The Louisiana find is interesting, because the inoculum for this probably came from Mexico during that last tropical storm. Looks like the guys in Louisiana will be scouting fields this week.
We always hope that our corn is "knee-high" by the fourth of July-- I expect in the future for Ohio for rust to be an issue for our soybean crop there will have to be a lot of reports of soybean rust present in Kentucky, Southern Indiana by the fourth of July.
Authors: Peter Thomison
In recent weeks, depending on its location, the corn crop has been subject to some form of environmental stress, heavy rains resulting in saturated soils and flooding, hail and wind injury, swings in temperature, and localized dry weather. Corn development across Ohio varies considerably - ranging from about V6,the six leaf collar stage (for corn planted in late May) to V14 or beyond (for corn planted in mid to late April). Ear formation is well underway in most fields. As early as the V4/V5 stage, ear shoot initiation is completed and the tassel is initiated on the top of the growing point. During the rapid phase of corn vegetative growth which generally starts by V7, ear yield components are being determined. Kernel row numbers per ear (ear “girth”) are generally established by about V12.

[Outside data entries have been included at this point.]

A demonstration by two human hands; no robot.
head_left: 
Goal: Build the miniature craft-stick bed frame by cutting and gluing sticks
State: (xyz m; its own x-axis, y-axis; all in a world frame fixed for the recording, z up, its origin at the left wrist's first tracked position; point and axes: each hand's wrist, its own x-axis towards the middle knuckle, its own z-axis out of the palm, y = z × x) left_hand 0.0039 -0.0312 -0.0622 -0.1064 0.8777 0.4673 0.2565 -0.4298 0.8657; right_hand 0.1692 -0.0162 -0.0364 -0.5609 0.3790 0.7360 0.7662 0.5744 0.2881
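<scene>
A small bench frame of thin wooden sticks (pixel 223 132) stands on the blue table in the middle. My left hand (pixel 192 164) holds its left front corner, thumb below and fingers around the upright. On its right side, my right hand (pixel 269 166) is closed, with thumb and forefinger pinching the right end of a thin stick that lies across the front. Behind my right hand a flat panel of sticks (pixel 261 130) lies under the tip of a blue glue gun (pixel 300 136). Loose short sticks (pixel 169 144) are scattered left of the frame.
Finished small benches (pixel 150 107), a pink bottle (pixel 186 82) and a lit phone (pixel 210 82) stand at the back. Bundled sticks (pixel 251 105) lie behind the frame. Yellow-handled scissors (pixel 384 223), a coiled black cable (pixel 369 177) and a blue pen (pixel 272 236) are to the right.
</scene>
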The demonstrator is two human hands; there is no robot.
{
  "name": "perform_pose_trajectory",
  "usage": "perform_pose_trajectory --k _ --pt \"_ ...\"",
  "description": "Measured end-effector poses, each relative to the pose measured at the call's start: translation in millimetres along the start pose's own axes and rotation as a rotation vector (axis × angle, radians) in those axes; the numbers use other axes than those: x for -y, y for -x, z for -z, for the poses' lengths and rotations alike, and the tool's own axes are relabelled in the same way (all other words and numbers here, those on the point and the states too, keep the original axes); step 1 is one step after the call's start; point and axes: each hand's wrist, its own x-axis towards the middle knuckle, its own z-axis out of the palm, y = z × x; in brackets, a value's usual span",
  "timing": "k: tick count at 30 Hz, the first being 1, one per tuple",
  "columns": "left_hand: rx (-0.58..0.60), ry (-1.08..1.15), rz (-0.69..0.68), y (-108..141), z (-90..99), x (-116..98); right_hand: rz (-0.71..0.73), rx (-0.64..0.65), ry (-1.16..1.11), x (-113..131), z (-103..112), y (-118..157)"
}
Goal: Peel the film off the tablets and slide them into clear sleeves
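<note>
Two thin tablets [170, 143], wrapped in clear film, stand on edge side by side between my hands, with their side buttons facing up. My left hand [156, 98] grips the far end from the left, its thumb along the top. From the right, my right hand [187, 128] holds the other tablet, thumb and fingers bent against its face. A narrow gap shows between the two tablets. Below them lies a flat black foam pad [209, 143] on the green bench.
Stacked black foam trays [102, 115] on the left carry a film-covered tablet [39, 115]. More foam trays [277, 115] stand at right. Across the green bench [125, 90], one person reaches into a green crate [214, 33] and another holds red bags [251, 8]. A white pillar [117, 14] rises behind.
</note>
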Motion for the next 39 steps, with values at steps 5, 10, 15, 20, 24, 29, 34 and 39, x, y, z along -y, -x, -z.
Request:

Have the recent environmental stresses impact ear formation and yield potential? It takes fairly severe stress conditions during the early vegetative growth stages to impact kernel row numbers per ear. Kernel row numbers are usually less affected by environmental conditions than by genetic background. Therefore, in most cornfields, it’s unlikely that kernel row numbers have been impacted significantly by recent weather related stresses. However, unlike kernel rows per ear, kernels per row can be strongly influenced by environmental conditions. Determination of kernels per row (ear length) is usually complete about one week before silking (R1) or about the V17 stage. Stress conditions such as drought or severe defoliation caused by hail during the two weeks prior to pollination can reduce kernels per row and lead to a reduction in grain yield.
Authors: Peter Thomison
Some of the severe thunderstorms during the past week were accompanied by hail, which may have caused damage to crops. In corn, the impact of hail damage is largely dependent on the crop's stage of development. Hail affects yield primarily by reducing stands and defoliating plants. Most of the hail damage results from defoliation. Generally, the corn plant is little affected by hail prior to the 6 to 7 leaf stage because the growing point is at or below the soil surface and in the leaf whorl. However, once the growing point is elevated above the soil surface due to internode elongation, the plant grows rapidly and becomes increasingly vulnerable to hail damage with the tassel stage/pollen shedding stage (VT) being the most critical period.
Severe hail damage prior to the 6 to 7-leaf stage can also result in “twisted” or “tied” leaf whorls as injured plants recover and new leaves try to unroll; however, most plants will grow out of this problem and tied whorls seldom cause major yield loss.
Leaf damage by hail usually looks much worse than it really is, especially during the early stages of vegetative growth. Shredded leaves and plants with broken midribs still have some capacity to contribute to plant growth. Plants not killed outright by hail usually show new growth within 3 to 5 days after injury occurs (i.e. if damage occurs prior to tasseling). For this reason, estimates of hail damage should be delayed several days to allow for this period of re-growth.
The hail insurance adjustor's growth staging system counts leaves beyond the last visible collar to the uppermost leaf that is 40-50% exposed whose tip points downward - usually this results in a leaf stage that is numerically 2 leaves greater than the "leaf collar method" (e.g. a V11 plant according to the leaf collar method would probably correspond to a 13-leaf plant according to the hail adjustor's method).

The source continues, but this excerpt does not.